園芸用語
ユーフォルビア
別名: トウダイグサ属 / Euphorbia / スパージ
トウダイグサ科ユーフォルビア属の植物群で、多肉型から草本・低木まで幅広い姿を含みます。
定義
ユーフォルビア(Euphorbia)は、トウダイグサ科ユーフォルビア属に分類される植物の総称です。小さな一年草、多年草、低木、樹木、多肉植物までを含む非常に多様な属で、園芸では草花型・低木型・多肉型を分けて扱うと性質を理解しやすくなります。
主な形態
- 草花型:一年草または多年草として育ち、葉や苞の色、花序を観賞します。
- 低木型:ハナキリンやポインセチアのように枝を伸ばし、成熟すると木質化します。
- 多肉型:茎に水分を蓄え、球形・柱形・塊根型・タコもの型など多様な姿になります。

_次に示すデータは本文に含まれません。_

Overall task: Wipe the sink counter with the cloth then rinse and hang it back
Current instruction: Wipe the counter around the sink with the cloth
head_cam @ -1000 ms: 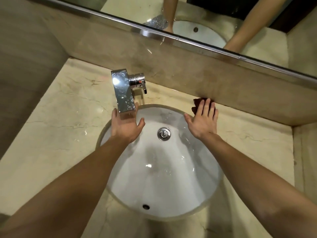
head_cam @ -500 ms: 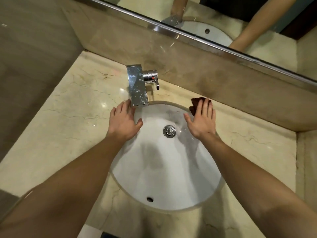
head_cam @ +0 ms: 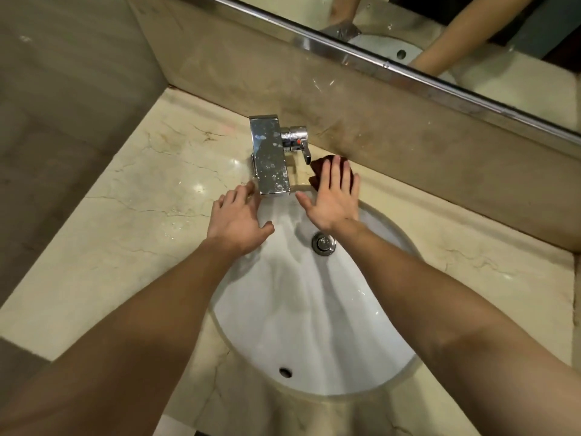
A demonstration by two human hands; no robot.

- 葉の少ない型:乾燥環境に適応し、短命な葉と太い茎を持つものがあります。
多肉型の特徴
多肉型ユーフォルビアには、オベサのような球形、ホリダのような稜と刺状構造を持つ形、ソテツキリンのように太い幹の先へ葉を付ける形があります。外観がサボテンに似る種もありますが、分類上はサボテン科ではありません。刺座の有無、傷口から出る白い乳液、杯状花序という独特の花序が識別の手掛かりです。
花と果実
ユーフォルビアの花に見える部分は、複数の小さな雄花・雌花がまとまった杯状花序と、その周囲の苞で構成されます。個々の花は一般的な花びらを持たず、苞や腺体が送粉者を引き寄せる役割を担います。果実は成熟すると裂開して種子を放出するものがあります。
取り扱い上の注意
多くのユーフォルビアは、茎や葉を傷つけると白い乳液を出します。乳液は皮膚や目への刺激となり得るため、剪定・挿し木・植え替えでは手袋を着用し、子どもやペットが触れない場所で作業します。姿だけでサボテンと判断せず、品種名と管理方法を確認することも重要です。